### INSTRUCTIONS TO FOLLOW:
From the records below, copy out exactly the lines from the one containing "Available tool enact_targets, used" to the one containing "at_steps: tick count", both included. Add nothing else.

Stored entries
####################
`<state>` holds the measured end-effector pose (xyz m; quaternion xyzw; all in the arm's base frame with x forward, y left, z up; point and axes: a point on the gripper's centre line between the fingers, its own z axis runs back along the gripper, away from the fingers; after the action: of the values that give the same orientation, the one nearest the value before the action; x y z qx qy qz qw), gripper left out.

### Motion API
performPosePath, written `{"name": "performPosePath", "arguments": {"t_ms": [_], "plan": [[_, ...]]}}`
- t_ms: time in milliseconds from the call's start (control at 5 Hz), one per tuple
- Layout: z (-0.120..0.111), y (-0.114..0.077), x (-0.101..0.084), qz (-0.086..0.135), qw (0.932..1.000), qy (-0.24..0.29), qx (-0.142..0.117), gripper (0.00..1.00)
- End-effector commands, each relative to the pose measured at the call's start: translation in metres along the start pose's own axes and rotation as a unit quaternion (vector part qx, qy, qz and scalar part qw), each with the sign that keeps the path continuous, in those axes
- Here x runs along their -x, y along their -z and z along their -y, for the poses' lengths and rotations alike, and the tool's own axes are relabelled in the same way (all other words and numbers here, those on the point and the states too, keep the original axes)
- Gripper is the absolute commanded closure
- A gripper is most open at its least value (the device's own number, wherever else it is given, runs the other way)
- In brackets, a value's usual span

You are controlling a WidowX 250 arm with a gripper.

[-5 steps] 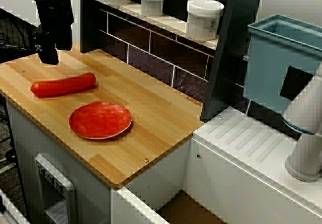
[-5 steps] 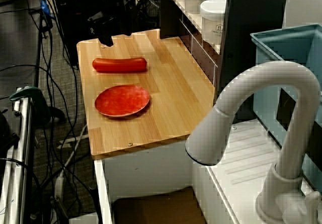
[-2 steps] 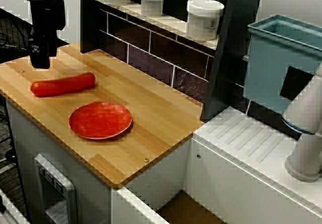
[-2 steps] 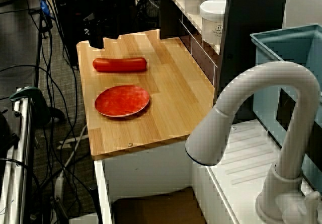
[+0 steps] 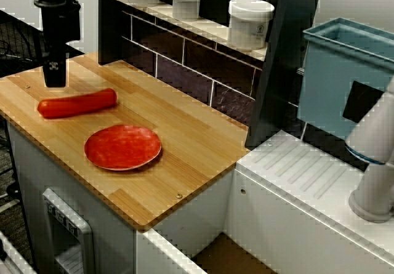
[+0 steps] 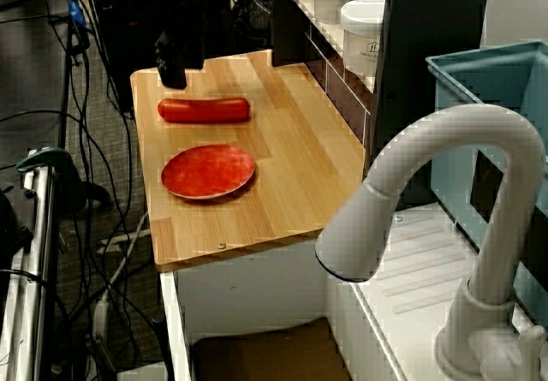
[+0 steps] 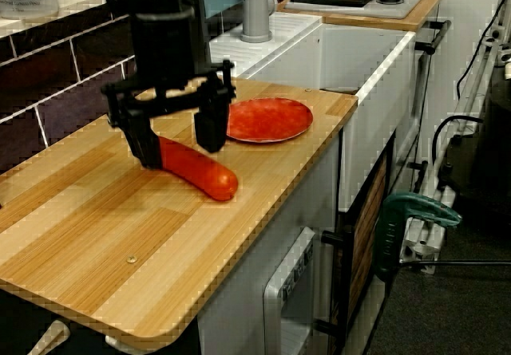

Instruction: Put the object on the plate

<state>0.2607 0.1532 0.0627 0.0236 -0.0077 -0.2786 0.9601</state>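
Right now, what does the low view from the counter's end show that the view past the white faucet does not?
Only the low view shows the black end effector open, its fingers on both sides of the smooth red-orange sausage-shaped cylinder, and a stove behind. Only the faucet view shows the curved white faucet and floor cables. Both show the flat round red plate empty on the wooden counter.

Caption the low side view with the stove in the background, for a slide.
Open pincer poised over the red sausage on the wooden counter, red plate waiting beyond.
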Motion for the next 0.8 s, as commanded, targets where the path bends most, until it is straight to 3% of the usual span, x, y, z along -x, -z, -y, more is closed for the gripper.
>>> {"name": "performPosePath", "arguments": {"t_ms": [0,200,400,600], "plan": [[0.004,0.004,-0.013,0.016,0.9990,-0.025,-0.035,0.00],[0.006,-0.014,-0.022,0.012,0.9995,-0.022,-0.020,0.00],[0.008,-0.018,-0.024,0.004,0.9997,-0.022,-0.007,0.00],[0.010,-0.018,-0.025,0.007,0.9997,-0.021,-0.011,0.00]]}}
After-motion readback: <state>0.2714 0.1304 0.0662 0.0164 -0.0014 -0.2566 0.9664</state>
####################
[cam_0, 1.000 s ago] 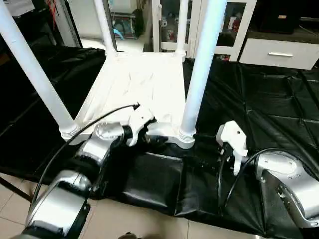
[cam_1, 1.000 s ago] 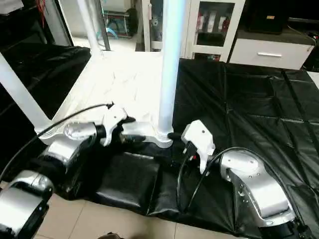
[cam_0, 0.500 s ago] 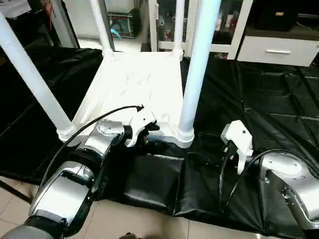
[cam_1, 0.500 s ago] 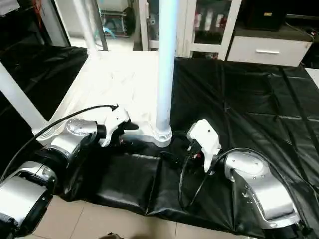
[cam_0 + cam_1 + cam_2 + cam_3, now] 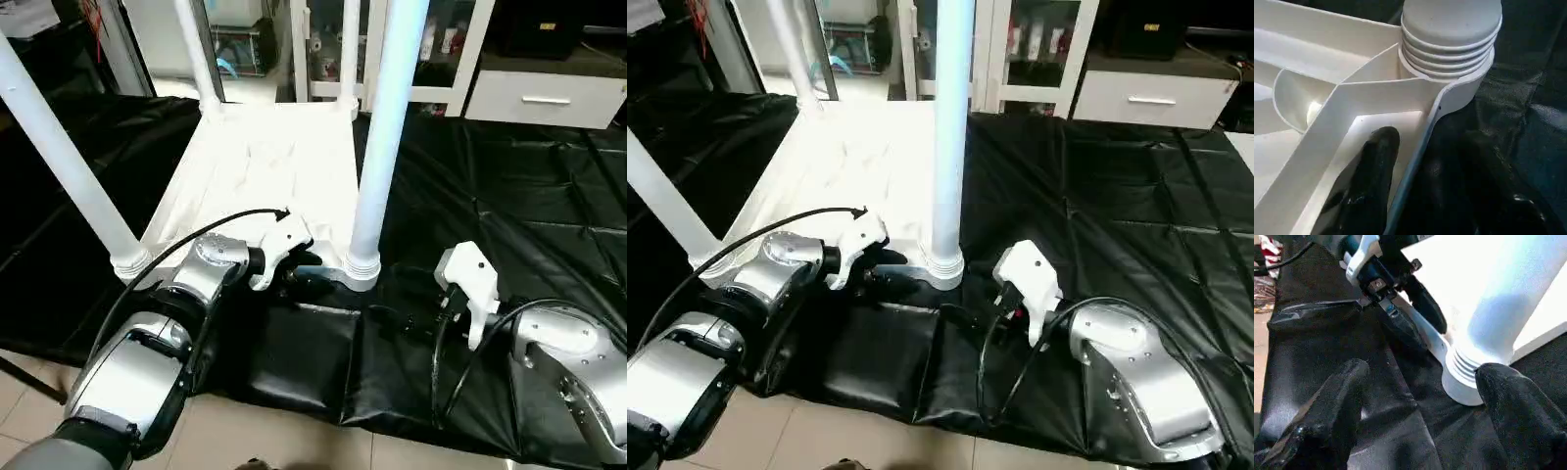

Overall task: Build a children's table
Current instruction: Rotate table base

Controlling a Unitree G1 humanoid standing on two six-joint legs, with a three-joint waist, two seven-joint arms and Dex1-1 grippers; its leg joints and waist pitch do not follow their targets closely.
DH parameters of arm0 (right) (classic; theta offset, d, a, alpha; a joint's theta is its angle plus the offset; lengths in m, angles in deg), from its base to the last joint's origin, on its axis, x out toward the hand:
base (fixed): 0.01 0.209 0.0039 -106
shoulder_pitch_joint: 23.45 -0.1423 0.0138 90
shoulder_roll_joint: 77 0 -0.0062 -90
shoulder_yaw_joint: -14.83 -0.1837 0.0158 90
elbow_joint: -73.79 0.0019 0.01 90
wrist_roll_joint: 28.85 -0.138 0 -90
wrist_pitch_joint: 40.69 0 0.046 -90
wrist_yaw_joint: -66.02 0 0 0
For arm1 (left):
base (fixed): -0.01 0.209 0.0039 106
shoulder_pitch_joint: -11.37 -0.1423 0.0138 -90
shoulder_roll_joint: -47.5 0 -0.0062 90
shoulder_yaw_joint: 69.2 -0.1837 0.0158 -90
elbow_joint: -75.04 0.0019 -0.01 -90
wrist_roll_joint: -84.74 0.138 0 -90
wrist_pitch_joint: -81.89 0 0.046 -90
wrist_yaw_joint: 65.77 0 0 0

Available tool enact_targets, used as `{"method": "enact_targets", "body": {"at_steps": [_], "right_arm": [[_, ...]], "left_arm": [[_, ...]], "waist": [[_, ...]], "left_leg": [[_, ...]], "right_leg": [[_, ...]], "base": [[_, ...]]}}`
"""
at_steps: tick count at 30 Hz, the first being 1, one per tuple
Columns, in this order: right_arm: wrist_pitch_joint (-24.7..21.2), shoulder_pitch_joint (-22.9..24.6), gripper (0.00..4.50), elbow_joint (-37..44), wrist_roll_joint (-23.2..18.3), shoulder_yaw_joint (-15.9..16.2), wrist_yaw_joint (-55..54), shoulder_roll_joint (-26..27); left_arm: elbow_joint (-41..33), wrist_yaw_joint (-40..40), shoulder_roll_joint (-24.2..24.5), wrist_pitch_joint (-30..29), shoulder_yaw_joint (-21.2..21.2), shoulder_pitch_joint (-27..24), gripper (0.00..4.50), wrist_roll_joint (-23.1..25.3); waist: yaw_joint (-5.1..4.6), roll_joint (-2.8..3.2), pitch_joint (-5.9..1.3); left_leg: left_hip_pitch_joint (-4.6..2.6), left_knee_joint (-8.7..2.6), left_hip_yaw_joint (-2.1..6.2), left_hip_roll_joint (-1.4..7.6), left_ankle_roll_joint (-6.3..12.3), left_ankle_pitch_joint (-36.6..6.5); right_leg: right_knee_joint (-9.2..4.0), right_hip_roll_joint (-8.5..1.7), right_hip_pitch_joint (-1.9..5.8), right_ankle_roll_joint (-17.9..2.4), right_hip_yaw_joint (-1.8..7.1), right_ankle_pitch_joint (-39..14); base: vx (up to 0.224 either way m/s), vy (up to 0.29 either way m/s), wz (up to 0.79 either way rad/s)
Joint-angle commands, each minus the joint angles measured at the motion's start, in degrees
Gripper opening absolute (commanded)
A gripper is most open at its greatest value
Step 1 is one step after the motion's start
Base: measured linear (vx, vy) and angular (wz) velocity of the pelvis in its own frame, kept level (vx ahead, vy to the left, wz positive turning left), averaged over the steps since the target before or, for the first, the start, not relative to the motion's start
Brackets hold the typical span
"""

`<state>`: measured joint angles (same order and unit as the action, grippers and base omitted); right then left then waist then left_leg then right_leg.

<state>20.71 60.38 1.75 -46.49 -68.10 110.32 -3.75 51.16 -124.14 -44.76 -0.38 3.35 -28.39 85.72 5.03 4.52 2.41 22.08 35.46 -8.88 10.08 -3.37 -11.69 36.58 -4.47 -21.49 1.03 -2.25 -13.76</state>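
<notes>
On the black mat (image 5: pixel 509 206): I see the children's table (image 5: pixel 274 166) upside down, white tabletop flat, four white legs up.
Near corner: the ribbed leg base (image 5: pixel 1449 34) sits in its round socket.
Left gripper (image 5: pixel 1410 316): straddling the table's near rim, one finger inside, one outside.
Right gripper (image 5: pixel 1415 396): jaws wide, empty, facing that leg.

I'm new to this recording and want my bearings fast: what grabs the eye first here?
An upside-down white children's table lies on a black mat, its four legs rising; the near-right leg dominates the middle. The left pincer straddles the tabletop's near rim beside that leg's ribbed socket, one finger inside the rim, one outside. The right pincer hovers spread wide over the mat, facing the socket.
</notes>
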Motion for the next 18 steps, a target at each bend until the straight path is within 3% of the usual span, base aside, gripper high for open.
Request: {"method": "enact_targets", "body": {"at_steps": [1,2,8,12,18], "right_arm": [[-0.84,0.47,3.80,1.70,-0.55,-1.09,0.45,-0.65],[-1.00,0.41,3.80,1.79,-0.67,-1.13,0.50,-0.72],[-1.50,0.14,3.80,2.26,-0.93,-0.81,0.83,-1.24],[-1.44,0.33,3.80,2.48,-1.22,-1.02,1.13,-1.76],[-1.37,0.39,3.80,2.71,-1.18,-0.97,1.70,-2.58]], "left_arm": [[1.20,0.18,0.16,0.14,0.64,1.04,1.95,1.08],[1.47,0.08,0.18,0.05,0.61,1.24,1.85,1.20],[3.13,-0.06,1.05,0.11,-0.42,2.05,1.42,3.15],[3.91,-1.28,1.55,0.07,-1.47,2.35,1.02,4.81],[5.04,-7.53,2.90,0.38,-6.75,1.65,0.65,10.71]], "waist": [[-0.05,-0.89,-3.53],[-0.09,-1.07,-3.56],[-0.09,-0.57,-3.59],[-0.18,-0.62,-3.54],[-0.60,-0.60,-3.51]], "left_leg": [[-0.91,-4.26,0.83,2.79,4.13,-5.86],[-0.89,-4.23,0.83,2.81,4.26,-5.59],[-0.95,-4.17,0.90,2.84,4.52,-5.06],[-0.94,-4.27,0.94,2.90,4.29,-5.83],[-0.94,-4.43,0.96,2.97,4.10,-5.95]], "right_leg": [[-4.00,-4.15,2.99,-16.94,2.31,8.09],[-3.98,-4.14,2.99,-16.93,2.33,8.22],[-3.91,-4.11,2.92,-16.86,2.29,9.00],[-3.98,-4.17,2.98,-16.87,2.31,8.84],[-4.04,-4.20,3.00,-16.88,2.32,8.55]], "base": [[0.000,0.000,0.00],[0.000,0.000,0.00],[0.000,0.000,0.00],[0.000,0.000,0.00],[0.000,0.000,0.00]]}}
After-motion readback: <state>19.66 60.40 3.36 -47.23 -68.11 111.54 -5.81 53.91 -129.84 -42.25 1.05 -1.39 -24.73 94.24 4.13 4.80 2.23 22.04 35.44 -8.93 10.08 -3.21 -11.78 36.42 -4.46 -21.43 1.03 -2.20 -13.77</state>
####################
### ANSWER BELOW:
Available tool enact_targets, used as `{"method": "enact_targets", "body": {"at_steps": [_], "right_arm": [[_, ...]], "left_arm": [[_, ...]], "waist": [[_, ...]], "left_leg": [[_, ...]], "right_leg": [[_, ...]], "base": [[_, ...]]}}`
"""
at_steps: tick count at 30 Hz, the first being 1, one per tuple

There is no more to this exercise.